The title of this issue is inaccurate: React does keep the open attribute in sync with the DOM (as mentioned above #15486 (comment)). However, this is still a confusing case even though React isn't technically doing anything wrong.

It's confusing because, unlike most other native DOM elements, the <details> element has state which it can update by itself without React knowing about it. This is what happens in the codesandbox from the issue description (https://codesandbox.io/s/xl756mk82w) when you click on the element for the first time:

  1. User clicks on <details> element
  2. The onClick handler is triggered, and the React state is toggled from false to true
  3. React (when not in concurrent mode) immediately re-renders, setting the open attribute of the <details> element to true
  4. The default behavior of the <details> element kicks in, toggling the open state, reversing the open attribute back to false (but React doesn't know about this)

This is why the element does not open the first time you click. Because this happens instantly, it's not obvious that the state is actually being toggled twice. When you click on the element again, this happens:

  1. User clicks on <details> element
  2. The onClick handler is triggered, and React still thinks the element is open, so the React state is toggled from true to false
  3. React re-renders, but the open attribute is already false (because the native behavior reversed what React did in the first click), so React does not update the DOM
  4. The default behavior kicks in, and the element is toggled

This is why you can toggle the element after the first click, even though React and the DOM disagree about the current state. Every time it re-renders, React sees that the DOM is already in the state that it wants to be in, so it does not update the DOM and behaves as if the <details> element was an uncontrolled component (even though it is technically being controlled).

As mentioned in #15486 (comment), the solution is to call event.preventDefault() in the onClick handler to disable the browser's default behavior so that React and only React controls the state.

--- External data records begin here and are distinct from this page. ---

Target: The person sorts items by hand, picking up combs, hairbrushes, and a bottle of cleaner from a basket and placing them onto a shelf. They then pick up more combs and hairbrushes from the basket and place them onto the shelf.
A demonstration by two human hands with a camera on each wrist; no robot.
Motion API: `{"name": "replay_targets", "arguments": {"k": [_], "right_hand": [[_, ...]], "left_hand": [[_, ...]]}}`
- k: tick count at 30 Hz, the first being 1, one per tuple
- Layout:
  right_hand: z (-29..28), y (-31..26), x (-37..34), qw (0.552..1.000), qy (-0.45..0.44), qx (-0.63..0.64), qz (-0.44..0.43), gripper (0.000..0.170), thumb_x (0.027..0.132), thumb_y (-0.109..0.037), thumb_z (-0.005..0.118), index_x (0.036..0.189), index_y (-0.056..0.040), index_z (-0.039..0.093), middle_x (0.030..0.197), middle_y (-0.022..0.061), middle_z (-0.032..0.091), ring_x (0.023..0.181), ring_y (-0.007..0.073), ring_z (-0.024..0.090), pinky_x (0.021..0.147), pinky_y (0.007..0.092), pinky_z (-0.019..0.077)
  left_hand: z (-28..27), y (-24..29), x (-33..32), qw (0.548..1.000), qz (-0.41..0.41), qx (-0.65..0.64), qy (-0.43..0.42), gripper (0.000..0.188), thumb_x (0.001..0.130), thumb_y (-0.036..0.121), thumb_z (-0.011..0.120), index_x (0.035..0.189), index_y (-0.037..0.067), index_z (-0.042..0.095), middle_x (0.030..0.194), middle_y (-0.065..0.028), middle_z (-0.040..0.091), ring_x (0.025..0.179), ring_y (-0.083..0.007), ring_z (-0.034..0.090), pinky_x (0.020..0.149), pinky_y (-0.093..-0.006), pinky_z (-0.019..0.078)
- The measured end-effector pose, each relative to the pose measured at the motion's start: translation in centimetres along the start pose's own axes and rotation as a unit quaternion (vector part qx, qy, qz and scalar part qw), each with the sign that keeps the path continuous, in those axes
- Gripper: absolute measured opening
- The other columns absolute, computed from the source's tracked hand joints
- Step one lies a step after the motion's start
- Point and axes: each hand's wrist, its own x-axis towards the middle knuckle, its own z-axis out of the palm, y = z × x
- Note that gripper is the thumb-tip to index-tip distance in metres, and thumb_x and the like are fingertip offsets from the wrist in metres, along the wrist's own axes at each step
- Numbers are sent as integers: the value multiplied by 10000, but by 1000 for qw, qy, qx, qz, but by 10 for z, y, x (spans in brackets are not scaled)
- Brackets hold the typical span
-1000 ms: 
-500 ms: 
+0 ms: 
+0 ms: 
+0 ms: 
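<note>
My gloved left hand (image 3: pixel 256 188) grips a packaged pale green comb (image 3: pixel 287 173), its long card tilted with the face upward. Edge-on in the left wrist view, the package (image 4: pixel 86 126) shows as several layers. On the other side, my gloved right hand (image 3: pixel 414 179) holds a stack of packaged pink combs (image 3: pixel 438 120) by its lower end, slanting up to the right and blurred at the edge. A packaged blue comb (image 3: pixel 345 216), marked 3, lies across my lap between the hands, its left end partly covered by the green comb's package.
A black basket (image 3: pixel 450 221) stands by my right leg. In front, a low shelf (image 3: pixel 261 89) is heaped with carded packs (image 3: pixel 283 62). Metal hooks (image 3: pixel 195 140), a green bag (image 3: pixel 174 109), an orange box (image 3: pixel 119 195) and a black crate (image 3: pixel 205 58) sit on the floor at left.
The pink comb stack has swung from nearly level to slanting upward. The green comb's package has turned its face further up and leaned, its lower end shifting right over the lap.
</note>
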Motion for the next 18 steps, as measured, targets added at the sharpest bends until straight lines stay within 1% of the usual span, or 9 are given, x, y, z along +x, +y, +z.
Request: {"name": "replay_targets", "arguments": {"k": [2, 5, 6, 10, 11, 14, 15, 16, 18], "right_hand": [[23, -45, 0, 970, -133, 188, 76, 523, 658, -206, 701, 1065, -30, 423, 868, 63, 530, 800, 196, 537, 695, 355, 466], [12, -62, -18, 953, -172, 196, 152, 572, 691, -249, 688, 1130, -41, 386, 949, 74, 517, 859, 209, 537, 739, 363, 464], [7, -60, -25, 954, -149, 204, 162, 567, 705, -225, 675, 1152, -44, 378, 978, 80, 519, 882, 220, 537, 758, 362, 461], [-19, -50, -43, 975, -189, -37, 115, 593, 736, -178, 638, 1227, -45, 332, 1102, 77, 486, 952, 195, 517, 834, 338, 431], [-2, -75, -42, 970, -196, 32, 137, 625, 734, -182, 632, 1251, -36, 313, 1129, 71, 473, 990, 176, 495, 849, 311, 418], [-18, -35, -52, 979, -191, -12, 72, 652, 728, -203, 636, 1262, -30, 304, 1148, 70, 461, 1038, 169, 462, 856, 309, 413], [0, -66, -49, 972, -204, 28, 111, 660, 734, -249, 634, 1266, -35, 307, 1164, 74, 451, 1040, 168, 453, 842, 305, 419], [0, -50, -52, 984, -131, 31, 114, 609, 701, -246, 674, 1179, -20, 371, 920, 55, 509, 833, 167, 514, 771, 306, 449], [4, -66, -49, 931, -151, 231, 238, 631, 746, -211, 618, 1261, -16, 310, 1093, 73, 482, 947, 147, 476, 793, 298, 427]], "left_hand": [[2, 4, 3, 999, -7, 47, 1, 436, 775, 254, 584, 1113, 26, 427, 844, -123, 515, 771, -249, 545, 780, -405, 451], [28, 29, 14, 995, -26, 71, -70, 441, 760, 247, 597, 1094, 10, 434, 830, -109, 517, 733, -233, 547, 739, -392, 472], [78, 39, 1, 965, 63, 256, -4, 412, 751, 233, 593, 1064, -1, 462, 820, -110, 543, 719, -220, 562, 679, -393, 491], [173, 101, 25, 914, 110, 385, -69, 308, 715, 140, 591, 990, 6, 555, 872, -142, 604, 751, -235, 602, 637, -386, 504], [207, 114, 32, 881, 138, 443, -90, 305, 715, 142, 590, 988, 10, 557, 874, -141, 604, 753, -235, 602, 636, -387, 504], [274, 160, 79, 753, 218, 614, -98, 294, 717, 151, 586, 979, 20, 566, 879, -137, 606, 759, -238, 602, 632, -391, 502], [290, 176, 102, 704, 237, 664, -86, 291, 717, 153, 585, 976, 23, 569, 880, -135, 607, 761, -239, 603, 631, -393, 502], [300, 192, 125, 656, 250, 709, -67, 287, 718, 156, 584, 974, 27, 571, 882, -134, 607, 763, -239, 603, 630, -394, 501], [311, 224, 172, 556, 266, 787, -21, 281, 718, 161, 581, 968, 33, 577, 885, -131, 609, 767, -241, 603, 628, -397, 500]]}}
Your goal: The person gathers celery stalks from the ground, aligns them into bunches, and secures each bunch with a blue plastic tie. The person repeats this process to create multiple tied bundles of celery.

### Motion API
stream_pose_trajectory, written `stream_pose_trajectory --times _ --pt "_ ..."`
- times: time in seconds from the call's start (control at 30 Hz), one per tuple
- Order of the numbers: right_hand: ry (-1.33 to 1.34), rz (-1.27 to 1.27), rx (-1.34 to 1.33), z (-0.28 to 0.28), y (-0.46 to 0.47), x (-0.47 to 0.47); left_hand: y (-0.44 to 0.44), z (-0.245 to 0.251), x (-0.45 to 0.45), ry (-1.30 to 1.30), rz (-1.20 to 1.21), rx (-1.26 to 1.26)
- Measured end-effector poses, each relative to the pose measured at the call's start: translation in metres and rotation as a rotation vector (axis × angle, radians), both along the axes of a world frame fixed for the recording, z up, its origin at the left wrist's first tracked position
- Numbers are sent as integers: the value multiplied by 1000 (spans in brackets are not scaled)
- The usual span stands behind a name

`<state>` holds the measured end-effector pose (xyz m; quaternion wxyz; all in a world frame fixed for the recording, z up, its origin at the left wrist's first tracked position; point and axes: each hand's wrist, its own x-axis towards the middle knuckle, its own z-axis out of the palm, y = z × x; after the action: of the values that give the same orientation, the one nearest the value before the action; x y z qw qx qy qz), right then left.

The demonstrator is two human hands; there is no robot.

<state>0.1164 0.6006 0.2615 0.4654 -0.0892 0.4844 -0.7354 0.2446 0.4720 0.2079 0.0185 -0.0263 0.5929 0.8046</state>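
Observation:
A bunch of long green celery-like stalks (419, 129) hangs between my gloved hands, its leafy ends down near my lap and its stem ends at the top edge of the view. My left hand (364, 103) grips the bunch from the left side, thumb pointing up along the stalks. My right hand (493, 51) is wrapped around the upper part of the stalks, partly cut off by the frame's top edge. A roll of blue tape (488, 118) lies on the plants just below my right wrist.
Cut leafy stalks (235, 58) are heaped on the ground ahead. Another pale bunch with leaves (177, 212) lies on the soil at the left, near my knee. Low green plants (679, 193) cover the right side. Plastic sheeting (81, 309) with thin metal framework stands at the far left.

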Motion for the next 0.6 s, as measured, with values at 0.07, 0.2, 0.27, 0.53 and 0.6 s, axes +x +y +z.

Note that as #15486 (comment) mentions, to mimic native behavior the onClick handler should be on the <summary> element, not the <details> element.

#15486 (comment) mentioned that there is a toggle event which can be used to notify React about the current state. This might be useful when using the <details> element as a non-controlled component, but is a fragile way to use it as a controlled component because you still have the problem of the native behavior toggling the state separately from React. This codesandbox demonstrates how this could be an issue: https://codesandbox.io/s/react-details-bug-forked-iucdn. Clicking on the <details> element itself works correctly, but it causes an infinite re-rendering loop when you click on the button that toggles the React state alone. This is because onToggle is triggered not only when the user interacts with the element, but also triggered when React itself modifies the open attribute. This means that every time React toggles open, onToggle is triggered, making React toggle open, making onToggle get triggered again, etc.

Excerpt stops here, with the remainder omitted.